> Task prompt: Copy the complete listing word for word, but do not carry over any images.

> Information shown:
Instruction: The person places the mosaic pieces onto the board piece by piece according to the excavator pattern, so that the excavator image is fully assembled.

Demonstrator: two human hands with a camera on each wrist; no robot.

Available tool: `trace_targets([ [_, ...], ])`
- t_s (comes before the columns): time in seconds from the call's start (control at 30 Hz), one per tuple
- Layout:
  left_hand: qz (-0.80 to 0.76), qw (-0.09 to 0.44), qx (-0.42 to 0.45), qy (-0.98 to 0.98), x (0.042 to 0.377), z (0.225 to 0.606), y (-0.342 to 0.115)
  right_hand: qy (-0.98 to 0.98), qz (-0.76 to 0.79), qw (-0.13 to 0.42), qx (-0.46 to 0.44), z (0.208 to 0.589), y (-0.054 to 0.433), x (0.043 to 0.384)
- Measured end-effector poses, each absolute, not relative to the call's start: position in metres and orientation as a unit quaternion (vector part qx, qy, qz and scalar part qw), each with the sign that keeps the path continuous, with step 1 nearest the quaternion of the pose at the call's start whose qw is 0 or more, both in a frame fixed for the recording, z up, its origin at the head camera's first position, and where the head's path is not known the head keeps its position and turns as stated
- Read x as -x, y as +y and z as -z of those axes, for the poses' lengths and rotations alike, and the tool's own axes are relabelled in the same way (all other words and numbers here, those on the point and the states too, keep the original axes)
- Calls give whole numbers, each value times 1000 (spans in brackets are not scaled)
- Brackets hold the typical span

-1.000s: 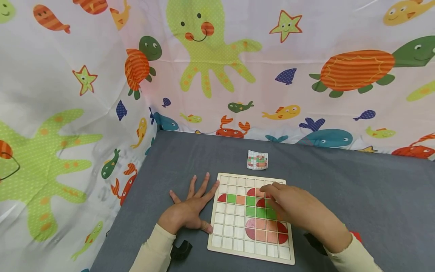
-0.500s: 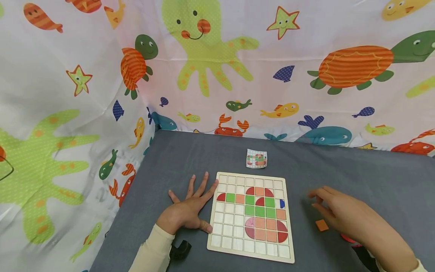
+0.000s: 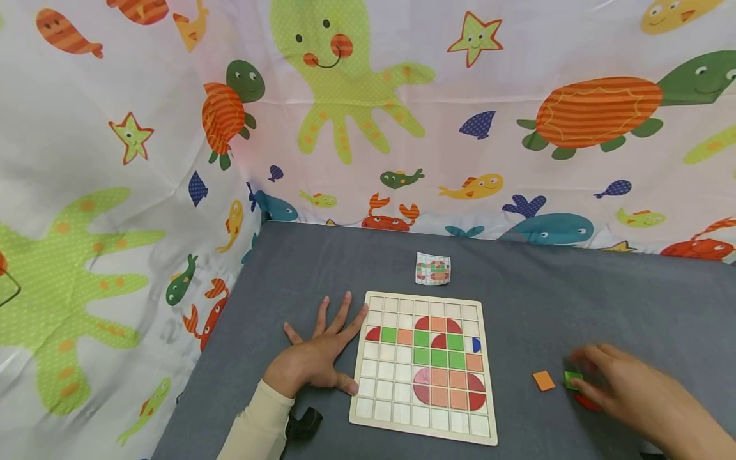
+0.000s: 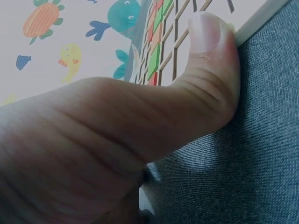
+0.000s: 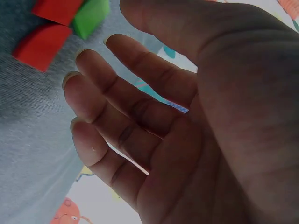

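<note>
A square wooden grid board (image 3: pixel 391 418) lies on the grey cloth, with red, green, salmon, pink and blue tiles in several of its cells. My left hand (image 3: pixel 313 361) rests beside it with spread fingers, the thumb on the board's left edge, as the left wrist view also shows. Off to the right, my right hand (image 3: pixel 632 390) hovers around a green tile (image 3: pixel 572 380). In the right wrist view its loosely bent fingers hold nothing, and the green tile (image 5: pixel 91 17) lies just beyond the thumb. Red pieces (image 5: pixel 43 46) lie against that tile.
An orange square tile (image 3: pixel 543 381) lies between the board and my right hand. Behind the board is a small card (image 3: pixel 433 269) printed with a coloured grid pattern. A white curtain (image 3: pixel 402 140) with sea animals closes off the back and left.
My right hand has left the board's upper right and moved right to the loose tiles, uncovering a blue half-round piece on the board. The left hand stays in place.
</note>
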State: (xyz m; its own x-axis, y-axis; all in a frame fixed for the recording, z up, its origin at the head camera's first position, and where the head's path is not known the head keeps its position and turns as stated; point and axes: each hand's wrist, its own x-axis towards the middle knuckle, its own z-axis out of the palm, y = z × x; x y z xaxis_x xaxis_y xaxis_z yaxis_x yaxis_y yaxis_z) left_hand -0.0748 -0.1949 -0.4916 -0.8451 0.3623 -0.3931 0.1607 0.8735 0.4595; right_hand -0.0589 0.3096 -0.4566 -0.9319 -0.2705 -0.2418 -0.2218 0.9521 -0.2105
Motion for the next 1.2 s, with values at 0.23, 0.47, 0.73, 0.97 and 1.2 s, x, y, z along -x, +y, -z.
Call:
trace_targets([
  [0.23,-210,226,-147,940,72,487,-195,976,89,165,113,462,309,57],
  [0.47,-212,229,-145,939,74,497,-198,979,87,130,129,468,307,52],
  [0.73,-214,230,-141,939,74,497,-198,978,95,134,131,469,301,53],
  [0.97,-213,228,-134,941,74,500,-197,979,81,126,142,467,298,52],
  [1.2,-215,233,-141,938,75,501,-198,981,87,63,160,467,295,47],
])
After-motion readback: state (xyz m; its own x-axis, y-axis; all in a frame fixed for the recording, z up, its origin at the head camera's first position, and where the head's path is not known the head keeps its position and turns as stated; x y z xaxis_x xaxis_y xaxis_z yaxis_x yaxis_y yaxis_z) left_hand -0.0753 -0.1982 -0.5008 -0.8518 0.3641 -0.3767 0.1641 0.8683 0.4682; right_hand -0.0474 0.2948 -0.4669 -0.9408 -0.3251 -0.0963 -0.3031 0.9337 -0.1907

> Response for this exercise:
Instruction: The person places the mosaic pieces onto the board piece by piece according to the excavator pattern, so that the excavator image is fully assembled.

Demonstrator: two human hands with a camera on each wrist; no robot.

Available tool: `trace_targets([ [_, ...], ])`
- t_s (comes before the columns): time in seconds from the call's start (control at 30 Hz), one per tuple
- Layout:
  left_hand: qz (-0.80 to 0.76), qw (-0.09 to 0.44), qx (-0.42 to 0.45), qy (-0.98 to 0.98), x (0.042 to 0.377), z (0.225 to 0.606), y (-0.342 to 0.115)
  right_hand: qy (-0.98 to 0.98), qz (-0.76 to 0.79), qw (-0.13 to 0.42), qx (-0.46 to 0.44), z (0.208 to 0.589), y (-0.054 to 0.433), x (0.043 to 0.384)
- Measured end-effector poses, each absolute, not relative to the call's start: position in metres and orientation as a unit quaternion (vector part qx, qy, qz and scalar part qw), each with the sign that keeps the path continuous, with step 1 nearest the quaternion of the pose at the call's start whose qw is 0 or more, both in a frame fixed for the recording, z up, its origin at the head camera's first position, and where the head's path is not known the head keeps its position and turns as stated
- Read x as -x, y as +y and z as -z of those axes, for the poses' lengths and rotations alike, and the tool's own axes are relabelled in the same way (all other words and numbers here, those on the point and the states too, keep the original axes)
- Calls give whole numbers, each value times 1000 (spans in brackets are not scaled)
- Brackets hold the typical span

-1.000s: 
-0.500s: 
+0.000s: 
+0.000s: 
+0.000s: 

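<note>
A square wooden grid board (image 3: pixel 391 418) lies on the grey cloth, with red, green, salmon, pink and blue tiles in several of its cells. My left hand (image 3: pixel 313 361) rests beside it with spread fingers, the thumb on the board's left edge, as the left wrist view also shows. Off to the right, my right hand (image 3: pixel 632 390) hovers around a green tile (image 3: pixel 572 380). In the right wrist view its loosely bent fingers hold nothing, and the green tile (image 5: pixel 91 17) lies just beyond the thumb. Red pieces (image 5: pixel 43 46) lie against that tile.
An orange square tile (image 3: pixel 543 381) lies between the board and my right hand. Behind the board is a small card (image 3: pixel 433 269) printed with a coloured grid pattern. A white curtain (image 3: pixel 402 140) with sea animals closes off the back and left.
My right hand has left the board's upper right and moved right to the loose tiles, uncovering a blue half-round piece on the board. The left hand stays in place.
</note>
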State: (xyz m; its own x-axis, y-axis; all in a frame fixed for the recording, z up, its origin at the head camera's first position, and where the head's path is not known the head keeps its position and turns as stated; point and axes: each hand's wrist, its own x-axis towards the middle knuckle, its own z-axis out of the palm, y = z × x; x y z xaxis_x xaxis_y xaxis_z yaxis_x yaxis_y yaxis_z) left_hand -0.0748 -0.1949 -0.4916 -0.8451 0.3623 -0.3931 0.1607 0.8735 0.4595; right_hand -0.0589 0.3096 -0.4566 -0.9319 -0.2705 -0.2418 -0.2218 0.9521 -0.2105
Motion for the next 1.2 s, with values at 0.23, 0.47, 0.73, 0.97 and 1.2 s, x, y, z along -x, +y, -z.
Call:
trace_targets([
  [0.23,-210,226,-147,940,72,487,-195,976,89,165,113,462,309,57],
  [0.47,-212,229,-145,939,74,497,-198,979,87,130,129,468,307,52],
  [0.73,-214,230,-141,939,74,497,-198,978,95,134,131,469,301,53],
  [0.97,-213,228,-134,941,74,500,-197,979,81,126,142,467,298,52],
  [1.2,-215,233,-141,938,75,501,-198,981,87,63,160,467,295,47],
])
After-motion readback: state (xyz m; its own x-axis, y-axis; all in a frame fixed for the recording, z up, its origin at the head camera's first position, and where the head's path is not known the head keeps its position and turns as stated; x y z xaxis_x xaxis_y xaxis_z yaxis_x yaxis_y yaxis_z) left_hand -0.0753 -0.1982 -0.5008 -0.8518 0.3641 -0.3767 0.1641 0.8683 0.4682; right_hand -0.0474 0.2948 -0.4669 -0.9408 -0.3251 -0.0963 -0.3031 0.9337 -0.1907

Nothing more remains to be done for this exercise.